Image and Vision Computing | 2003
Stephen M. Pizer; P. Thomas Fletcher; Andrew Thall; Martin Styner; Guido Gerig; Sarang C. Joshi
Abstract Object descriptions used for 3D segmentation by deformable models and for statistical characterization of 3D object classes benefit from having intrinsic correspondences over deformation of the objects or multiple instances in the same object class.

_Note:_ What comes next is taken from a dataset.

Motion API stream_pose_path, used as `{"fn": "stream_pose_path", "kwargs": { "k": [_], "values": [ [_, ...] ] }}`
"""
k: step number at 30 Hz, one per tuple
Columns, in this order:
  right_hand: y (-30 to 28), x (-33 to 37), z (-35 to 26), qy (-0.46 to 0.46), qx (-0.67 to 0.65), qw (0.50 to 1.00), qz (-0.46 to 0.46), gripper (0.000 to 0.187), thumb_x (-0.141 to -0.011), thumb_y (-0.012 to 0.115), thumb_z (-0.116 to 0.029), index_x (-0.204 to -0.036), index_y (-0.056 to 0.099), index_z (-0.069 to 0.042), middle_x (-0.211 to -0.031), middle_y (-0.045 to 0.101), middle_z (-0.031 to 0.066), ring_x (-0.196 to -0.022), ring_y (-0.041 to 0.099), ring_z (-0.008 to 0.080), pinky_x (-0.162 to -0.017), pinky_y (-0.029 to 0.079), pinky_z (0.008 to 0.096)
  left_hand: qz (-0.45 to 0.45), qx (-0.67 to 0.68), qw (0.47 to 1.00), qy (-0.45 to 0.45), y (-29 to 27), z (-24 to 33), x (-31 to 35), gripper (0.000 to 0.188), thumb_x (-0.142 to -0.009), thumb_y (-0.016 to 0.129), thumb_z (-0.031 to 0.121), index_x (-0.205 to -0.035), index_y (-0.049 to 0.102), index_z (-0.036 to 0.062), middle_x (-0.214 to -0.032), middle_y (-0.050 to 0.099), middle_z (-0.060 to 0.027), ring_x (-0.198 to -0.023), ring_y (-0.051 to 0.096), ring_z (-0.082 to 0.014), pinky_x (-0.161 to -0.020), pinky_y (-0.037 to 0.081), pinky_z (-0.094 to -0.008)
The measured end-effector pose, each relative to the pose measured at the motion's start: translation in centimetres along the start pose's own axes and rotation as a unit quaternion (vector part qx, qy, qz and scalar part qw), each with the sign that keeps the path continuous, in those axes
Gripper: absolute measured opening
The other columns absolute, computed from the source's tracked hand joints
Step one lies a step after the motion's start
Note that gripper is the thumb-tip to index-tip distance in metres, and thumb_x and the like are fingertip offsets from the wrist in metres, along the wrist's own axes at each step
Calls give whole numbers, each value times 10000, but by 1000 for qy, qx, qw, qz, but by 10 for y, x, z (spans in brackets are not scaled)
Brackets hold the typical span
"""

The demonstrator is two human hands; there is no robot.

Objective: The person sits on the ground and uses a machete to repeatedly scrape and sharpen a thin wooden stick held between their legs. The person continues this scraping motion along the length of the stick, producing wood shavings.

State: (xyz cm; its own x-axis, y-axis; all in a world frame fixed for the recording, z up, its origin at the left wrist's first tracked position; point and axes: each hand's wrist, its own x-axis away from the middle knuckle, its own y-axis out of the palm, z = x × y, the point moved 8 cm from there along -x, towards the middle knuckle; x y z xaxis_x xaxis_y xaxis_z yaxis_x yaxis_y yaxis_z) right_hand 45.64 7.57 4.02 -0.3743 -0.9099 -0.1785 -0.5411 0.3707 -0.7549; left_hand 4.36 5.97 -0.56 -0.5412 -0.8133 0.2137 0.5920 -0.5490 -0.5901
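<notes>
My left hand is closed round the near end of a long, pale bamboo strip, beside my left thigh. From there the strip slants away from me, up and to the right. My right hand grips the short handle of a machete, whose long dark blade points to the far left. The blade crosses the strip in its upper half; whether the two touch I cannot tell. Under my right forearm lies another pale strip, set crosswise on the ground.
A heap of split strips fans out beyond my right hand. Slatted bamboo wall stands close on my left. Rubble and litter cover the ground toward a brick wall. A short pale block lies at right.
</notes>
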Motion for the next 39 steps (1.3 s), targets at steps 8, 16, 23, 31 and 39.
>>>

These correspondences apply over a variety of spatial scale levels and consequently lead to efficient segmentation and probability distributions of geometry that are trainable with an achievable number of training instances. This paper describes a figural coordinate system provided by m-reps models and shows how such coordinates not only provide the required positional correspondences, but also are intuitive and provide orientational and metric correspondences. Examples are given for the segmentation of kidneys from CT and for the statistical characterization of schizophrenia and control classes of cerebral ventricles and of hippocampus pairs.